C’est un personnage. À la tête de son atelier de fabrication Go N Sea, cette Biterroise a eu une vie très riche. Bijouterie, diplômée de l’École du Louvre, diamantaire… Et d’une rare humanité.
Entre deux traits d’humour, une fulgurance : “Plus jeune, je détestais la compétition ; avec ce trac, cette pression… Et puis, si tu ne gagnes pas, on ne t’aime pas. C’est l’abandon ou le désamour…” Gisou Sénégas est comme ça : introspection à coeur ouvert, au fil de l’eau, d’une vie au sourire espiègle. Avec des formules et une réflexion qui la rendent empathique. Elle s’est construite avec ses douleurs et ses fêlures, dont elle parle peu. L’expérience lui ordonne de ne pas s’exposer inutilement.
La seule fabricante dans le Sud de la France
Avec sa petite société Go n Sea, basée à Béziers, la seule du Sud de la France fabricant depuis douze ans d’un produit phare : des palmes (et monopalmes) de compétition et de haut vol, pour l’apnée, natation, sauvetage, plongée, chasse sous-marine. Ce sont des produits de haute couture à plusieurs centaines d’euros, parfois du sur-mesure à la main (un millier de paires vendues chaque année), des ponchos en fibre de bambou ; des maillots antichlore aux couleurs de ses palmes fabriqués avec des restes de filets dérivants (!) qui sont des poisons tuant la biodiversité ; des sweats… Ils sont une poignée d’artisans de son acabit en France, le reste est fabriqué en Chine, bien sûr. Originale, professionnelle, battante, ressent-on. Résiliente, disent les psys. Elle ne survend pas ses collections, comme elle ne se survend pas.
“Une ancre dessinée sur le poignet pour ne pas oublier…”
Gisou écume les salons professionnels, pose son stand lors de compétitions en piscine, notamment. Et ses palmes, en fibre ou carbone, sont plébiscitées. C’est un atout en compétition. À titre personnel, ça là relie à une partie de sa vie, à son père, féru de plongée, qui n’est plus de ce monde ; ça a propulsé aussi son existence. “C’est un point d’ancrage. J’ai même une ancre dessinée sur le poignet pour ne pas oublier…”
“Des ados qui se fabriquent des amitiés d’enfance pour la vie…”
Elle livre, un rien sibylline : “Sans projet, tu te laisses dériver pour une histoire d’amitié ou de coeur. Ou c’est bien ou c’est juste toxique… Les palmes, ça m’empêche de dériver.” On est surpris, agréablement, par son sens de la formule poétique qui fait mouche. Elle connaît bien sûr tous les sports d’eau. Le hockey subaquatique ; la plongée sportive.

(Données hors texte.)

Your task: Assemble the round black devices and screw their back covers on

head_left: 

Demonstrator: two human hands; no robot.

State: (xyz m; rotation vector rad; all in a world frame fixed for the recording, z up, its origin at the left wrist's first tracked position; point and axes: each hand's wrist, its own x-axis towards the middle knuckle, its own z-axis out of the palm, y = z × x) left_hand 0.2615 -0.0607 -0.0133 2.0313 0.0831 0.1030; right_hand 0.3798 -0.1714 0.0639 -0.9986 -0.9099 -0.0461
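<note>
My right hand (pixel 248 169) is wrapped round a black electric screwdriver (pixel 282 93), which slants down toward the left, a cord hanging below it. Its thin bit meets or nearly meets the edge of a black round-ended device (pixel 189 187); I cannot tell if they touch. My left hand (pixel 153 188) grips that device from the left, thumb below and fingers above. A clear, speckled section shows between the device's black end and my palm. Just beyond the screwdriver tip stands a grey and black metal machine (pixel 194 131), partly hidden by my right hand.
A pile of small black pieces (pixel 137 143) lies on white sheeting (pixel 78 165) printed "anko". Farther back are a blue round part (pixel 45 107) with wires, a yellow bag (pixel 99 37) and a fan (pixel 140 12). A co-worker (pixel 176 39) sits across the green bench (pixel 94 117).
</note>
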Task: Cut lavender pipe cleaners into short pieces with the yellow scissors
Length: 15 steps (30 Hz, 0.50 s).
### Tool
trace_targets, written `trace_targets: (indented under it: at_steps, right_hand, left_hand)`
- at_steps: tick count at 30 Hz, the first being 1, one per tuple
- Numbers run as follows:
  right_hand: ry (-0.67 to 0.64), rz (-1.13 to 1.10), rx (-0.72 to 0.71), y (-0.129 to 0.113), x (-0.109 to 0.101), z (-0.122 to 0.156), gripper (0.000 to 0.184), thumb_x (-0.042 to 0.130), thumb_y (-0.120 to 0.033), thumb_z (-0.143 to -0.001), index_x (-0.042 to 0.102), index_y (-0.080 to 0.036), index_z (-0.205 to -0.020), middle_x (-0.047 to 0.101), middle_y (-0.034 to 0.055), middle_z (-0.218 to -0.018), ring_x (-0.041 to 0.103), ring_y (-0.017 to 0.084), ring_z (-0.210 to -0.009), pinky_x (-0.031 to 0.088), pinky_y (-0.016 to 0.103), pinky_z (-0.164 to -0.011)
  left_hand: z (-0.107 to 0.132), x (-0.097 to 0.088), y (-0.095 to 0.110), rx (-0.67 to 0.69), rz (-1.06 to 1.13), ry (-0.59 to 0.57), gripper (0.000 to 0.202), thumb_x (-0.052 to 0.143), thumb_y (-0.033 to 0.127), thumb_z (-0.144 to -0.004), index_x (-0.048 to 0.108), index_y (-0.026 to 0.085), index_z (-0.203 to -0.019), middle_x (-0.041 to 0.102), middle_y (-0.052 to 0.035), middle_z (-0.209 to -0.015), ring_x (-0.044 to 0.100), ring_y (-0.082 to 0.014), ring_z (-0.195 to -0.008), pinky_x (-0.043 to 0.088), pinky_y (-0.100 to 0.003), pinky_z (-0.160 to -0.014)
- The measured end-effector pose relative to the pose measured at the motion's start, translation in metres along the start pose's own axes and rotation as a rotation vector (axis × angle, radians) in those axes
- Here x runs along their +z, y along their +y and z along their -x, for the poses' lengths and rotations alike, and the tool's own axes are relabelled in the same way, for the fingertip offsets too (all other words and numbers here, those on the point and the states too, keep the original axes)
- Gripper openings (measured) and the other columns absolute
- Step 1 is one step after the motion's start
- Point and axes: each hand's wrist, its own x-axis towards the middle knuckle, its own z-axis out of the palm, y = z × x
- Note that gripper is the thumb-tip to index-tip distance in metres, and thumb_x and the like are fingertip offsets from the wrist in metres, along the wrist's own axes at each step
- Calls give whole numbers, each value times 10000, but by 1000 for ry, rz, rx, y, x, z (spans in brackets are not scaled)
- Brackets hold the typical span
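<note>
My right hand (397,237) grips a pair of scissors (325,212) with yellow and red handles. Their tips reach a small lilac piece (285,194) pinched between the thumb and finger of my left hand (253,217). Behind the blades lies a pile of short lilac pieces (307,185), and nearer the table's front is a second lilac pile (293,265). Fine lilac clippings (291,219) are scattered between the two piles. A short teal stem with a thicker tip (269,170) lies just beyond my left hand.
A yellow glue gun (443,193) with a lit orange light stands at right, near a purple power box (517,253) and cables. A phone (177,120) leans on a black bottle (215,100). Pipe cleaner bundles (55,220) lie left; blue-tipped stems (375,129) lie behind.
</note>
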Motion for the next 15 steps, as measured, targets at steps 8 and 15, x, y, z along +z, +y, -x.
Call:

Mais elle livre sa palme à la natation sauvetage, qui symbolise pour elle “le partage” ; “l’amitié entre garçons ou les filles que l’on croise tout petits et qui peu à peu grandissent et se dessinent un corps avec de belles formes de sportifs ; des filles pétillantes ; généreuses. Des ados qui se fabriquent des amitiés d’enfance pour la vie…”
Avec Gisou Sénégas, faut pas avoir l’attention flottante. Faut capter dans son flux de paroles douces des mantras qui devraient être répétés. “Il ne faut pas trop pousser les gamins ; il faut attendre qu’ils en aient envie, de la compétition. Moi, j’ai été trop poussée…” On ne guérit pas de son enfance, paraît-il. Sauf à être obstinément positif.
“Il faut avoir un pôle d’intelligence pour s’en sortir !”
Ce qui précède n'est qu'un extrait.